Although it may be more frequent in stray animals, the truth is that dermatitis in dogs appears due to various factors even in those who have a home. In this article, we tell you more about this skin disease and how to treat it.
What is dermatitis in dogs?
It is a fairly frequent pathology in any breed, although some are more prone, such as the French bulldog, the boxer, the golden retriever, the German shepherd, and the labrador.
Those dogs with long hair, or that live in hot and humid climates, increase the chances of suffering from dermatitis. This disease is characterized by irritating and reddening the skin in mild cases. If left untreated, it causes hair loss and infection.
Dermatitis in dogs can be caused by different factors and the signs are quite visible. The animal does not stop scratching, licking or biting, the skin is reddened and thickened, has a constant bad smell, loses hair, a kind of ‘dandruff’ appears and has flaky rashes or dermis. You may also have sores, hot spots, eczema, and ear infection.
Types of dermatitis in dogs
In order to offer adequate treatment, it is very important to determine what type of dermatitis the animal is suffering. These are:
1. Atopic or allergic dermatitis
It is one of the most common since it occurs when the animal has a certain genetic predisposition to develop allergies. Mites, flower pollen or insect bites can trigger dermatitis of this type.
The areas it affects are the legs, the face, the belly, the English and the armpits. Large itching, flushed skin, pimples, dryness and darkening of the affected area are the main symptoms. Veterinarians give medications to calm the itch in the form of a cream or gel with antibacterial or moisturizing properties.
2. Fungal dermatitis
Some breeds of dogs with ‘folds’ or wrinkles, such as shar pei, bulldog or Neapolitan mastiff, accumulate fat and moisture in that area so difficult to clean. This favors the appearance of fungi and, subsequently, dermatitis.

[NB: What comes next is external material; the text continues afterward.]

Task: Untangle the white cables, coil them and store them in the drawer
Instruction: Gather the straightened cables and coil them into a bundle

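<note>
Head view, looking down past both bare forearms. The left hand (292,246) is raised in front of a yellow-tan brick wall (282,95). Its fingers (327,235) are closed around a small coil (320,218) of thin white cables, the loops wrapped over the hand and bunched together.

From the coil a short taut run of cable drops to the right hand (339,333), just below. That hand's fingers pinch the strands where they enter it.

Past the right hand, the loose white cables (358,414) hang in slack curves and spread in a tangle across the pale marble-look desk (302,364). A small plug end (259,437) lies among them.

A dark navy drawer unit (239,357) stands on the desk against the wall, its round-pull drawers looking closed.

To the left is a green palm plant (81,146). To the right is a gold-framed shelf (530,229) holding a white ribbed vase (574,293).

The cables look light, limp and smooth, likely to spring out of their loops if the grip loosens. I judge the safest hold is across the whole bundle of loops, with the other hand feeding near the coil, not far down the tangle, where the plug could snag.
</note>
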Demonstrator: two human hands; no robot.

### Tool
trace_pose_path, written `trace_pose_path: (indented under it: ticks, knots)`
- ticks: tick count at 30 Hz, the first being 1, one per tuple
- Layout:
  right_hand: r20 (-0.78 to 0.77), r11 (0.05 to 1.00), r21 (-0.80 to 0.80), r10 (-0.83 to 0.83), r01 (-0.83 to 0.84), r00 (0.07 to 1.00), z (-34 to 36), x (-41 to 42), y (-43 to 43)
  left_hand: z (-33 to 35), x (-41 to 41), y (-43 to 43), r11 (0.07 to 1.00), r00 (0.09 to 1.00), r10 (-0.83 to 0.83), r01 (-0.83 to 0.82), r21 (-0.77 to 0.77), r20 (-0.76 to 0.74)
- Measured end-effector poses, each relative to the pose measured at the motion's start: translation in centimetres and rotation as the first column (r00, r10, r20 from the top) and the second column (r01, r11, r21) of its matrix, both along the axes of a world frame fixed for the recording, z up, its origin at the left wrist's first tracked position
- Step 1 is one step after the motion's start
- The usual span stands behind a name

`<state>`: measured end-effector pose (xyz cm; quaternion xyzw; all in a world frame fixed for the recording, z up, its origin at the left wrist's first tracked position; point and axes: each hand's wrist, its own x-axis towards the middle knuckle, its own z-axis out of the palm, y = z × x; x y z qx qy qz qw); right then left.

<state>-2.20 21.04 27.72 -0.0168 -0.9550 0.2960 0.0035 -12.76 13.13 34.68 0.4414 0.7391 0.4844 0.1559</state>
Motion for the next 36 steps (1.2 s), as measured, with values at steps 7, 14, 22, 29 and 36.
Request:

The main symptoms are hair loss, dryness, color change in the coat, the appearance of purulent masses and bad smell. The best treatment, in this case, is to apply an external cream that eliminates fungi. It is necessary to finish the medication to prevent these microorganisms from reappearing and, of course, to prevent thorough hygiene of the area.
3. Contact dermatitis
This is another type of dermatitis in dogs that can affect any breed. It appears when the animal comes into contact with any substance that is harmful to its health, such as floor disinfectants, paint, chlorine for swimming pools, cleaners, etc.
The skin becomes inflamed, stiffens and reddens, scabs appear and the affected person spends all the time scratching himself to the point of injury. There is no specific treatment for this dermatitis, except for removing the substance that causes contact with our pet so as not to worsen the condition.
4. Seborrheic dermatitis
It is a fairly common type of dermatitis in dogs, and it can appear due to excess baths since these weaken the skin’s natural fat layer. It may also be due to some allergy to a component of the food or the environment.
Seborrheic dermatitis causes the skin to become increasingly oily and give off a very intense smell. You can also see ‘scales’ of skin as if they were dandruff and reddened areas due to intense scratching.
The treatment for this problem consists of baths with special products, which allow the dermis to recover its natural state. It is recommended, in turn, to pay attention to the type of feed that is given to the pet, because dyes or certain ingredients can make the picture worse.
Dermatitis in dogs needs to be treated with external, oral or injectable medications; It all depends on the type and severity of the case. The veterinarians can combine more than one remedy should they see fit.